Gencatan Senjata dan Perubahan Strategi Iran
Deklarasi gencatan senjata dua minggu membuka peluang bagi perundingan antara Iran dan Amerika Serikat di Islamabad, Sabtu (11/04). Meski ini dianggap sebagai langkah diplomatik, kelompok garis keras Iran mengecam keputusan tersebut sebagai tanda kelemahan.

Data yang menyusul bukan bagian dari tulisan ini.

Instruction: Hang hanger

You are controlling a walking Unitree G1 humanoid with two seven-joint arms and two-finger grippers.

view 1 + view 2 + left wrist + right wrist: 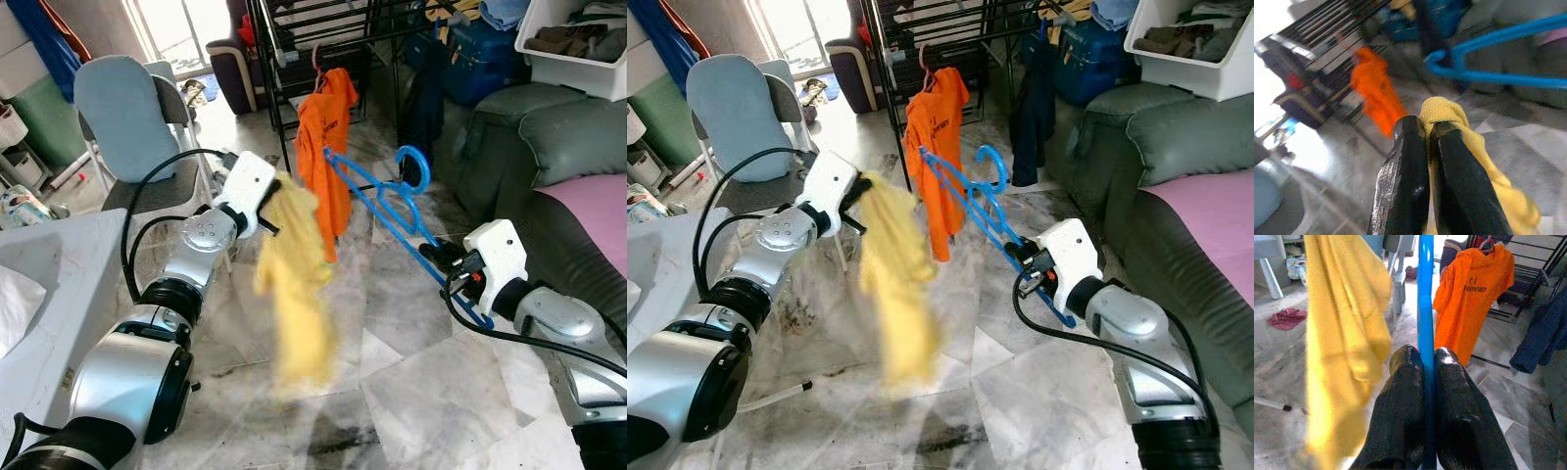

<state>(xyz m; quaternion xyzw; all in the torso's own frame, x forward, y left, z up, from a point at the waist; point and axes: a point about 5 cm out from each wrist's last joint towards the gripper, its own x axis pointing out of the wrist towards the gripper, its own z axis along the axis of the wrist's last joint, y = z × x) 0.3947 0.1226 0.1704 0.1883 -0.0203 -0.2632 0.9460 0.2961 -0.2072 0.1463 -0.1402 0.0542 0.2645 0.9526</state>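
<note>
Left pincer (1427, 129): fingers pressed together on the top edge of a yellow garment (294, 284), held up in the air over the marble floor (411, 392); the cloth hangs down limp and looks blurred.
Right pincer (1422, 360): both black fingers clamped on the blue hanger (392, 201), gripping one of its straight bars.
Blue hanger: in the air between the two arms, tilted, its hook (413, 166) uppermost and pointing toward the rack; it is near the yellow garment but apart from it.
Floor: pale marble tiles with dark smudges; a small red cloth (1286, 317) lies on it.
White tabletop (49, 284): at the robot's left, beside the left arm.
Chair (132, 117): grey-blue padded back, standing behind the left arm.
Sofa (549, 137): grey, on the robot's right, with a pink cover (593, 206) on its seat.
Orange shirt (323, 137): hanging from a pink hanger on the black drying rack (294, 29), just behind the blue hanger.
White bin (573, 44): above the sofa, holding folded clothes.
</note>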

Perlawanan dari Kelompok Pemimpin Baru
Berhari-hari sebelumnya, kelompok garis keras Republik Islam Iran menempel spanduk besar di persimpangan utama Teheran, menyatakan:
“Selat Hormuz akan tetap ditutup.”
Spanduk ini mencerminkan keberatan Pemimpin Tertinggi baru, Mojtaba Khamenei, yang baru saja tampil di depan publik bulan lalu.
Spanduk itu kini mungkin akan diangkat setelah Iran menyetujui gencatan senjata dan perundingan damai dengan Pakistan. Sebelumnya, Iran menolak kesepakatan tersebut, menyatakan tidak akan memutus perang sebelum persenjataan lawan diisi kembali.
Peran China dalam Mediasi
Kebijakan gencatan senjata diambil oleh Dewan Keamanan Nasional Tertinggi (SNSC), lembaga keputusan utama Iran di bawah Mojtaba Khamenei. SNSC menggambarkan kesepakatan sebagai kemenangan, sementara China disebut berperan krusial dalam membujuk Iran agar menerima mediasi dari Perdana Menteri Pakistan, Shehbaz Sharif.
Kerusakan dan Kekhawatiran Internal
Dalam perang 40 hari, Iran mengalami kerusakan besar. Aktivis hak asasi manusia melaporkan lebih dari 3.000 korban jiwa, termasuk ancaman dari Presiden AS Donald Trump yang menyebut jumlah kematian bisa bertambah. Di antara kelompok garis keras, mulai muncul kesadaran bahwa langkah cepat diperlukan sebelum infrastruktur vital Iran runtuh.
Hanya beberapa jam sebelum pengumuman gencatan senjata, Ketua Mahkamah Agung Iran, Gholamhossein Mohseni Ejei, mengatakan kepada TV pemerintah: “Negara ini sedang mencari jalan untuk berdamai sambil tetap menjaga dominasi.” Pernyataan itu sejalan dengan pendapat Mohammad Javad Zarif, mantan menteri luar negeri moderat, yang pernah menulis artikel di Foreign Affairs.
Negosiasi dengan AS dan Perubahan Politik
Kelompok garis keras Iran juga menyayangkan langkah negosiasi langsung dengan AS. Sebelumnya, mantan pemimpin tertinggi, Ayatollah Ali Khamenei, melarang kontak dengan Washington. Namun, putra Khamenei yang kini memimpin Iran menyetujui strategi ini.
Langkah tersebut menandai pergeseran dari kebijakan keras ke arah dialog. Meski gencatan senjata diberlakukan, Iran dan AS belum mencapai perdamaian. Kekacauan bisa kembali terjadi jika perundingan di Islamabad berakhir tanpa hasil.
Menurut laporan, Mohammad Bagher Ghalibaf, ketua parlemen, akan memimpin delegasi Iran dalam perundingan dengan AS. Ia akan berdiskusi langsung dengan Wakil Presiden JD Vance, yang merupakan bagian dari strategi baru Iran.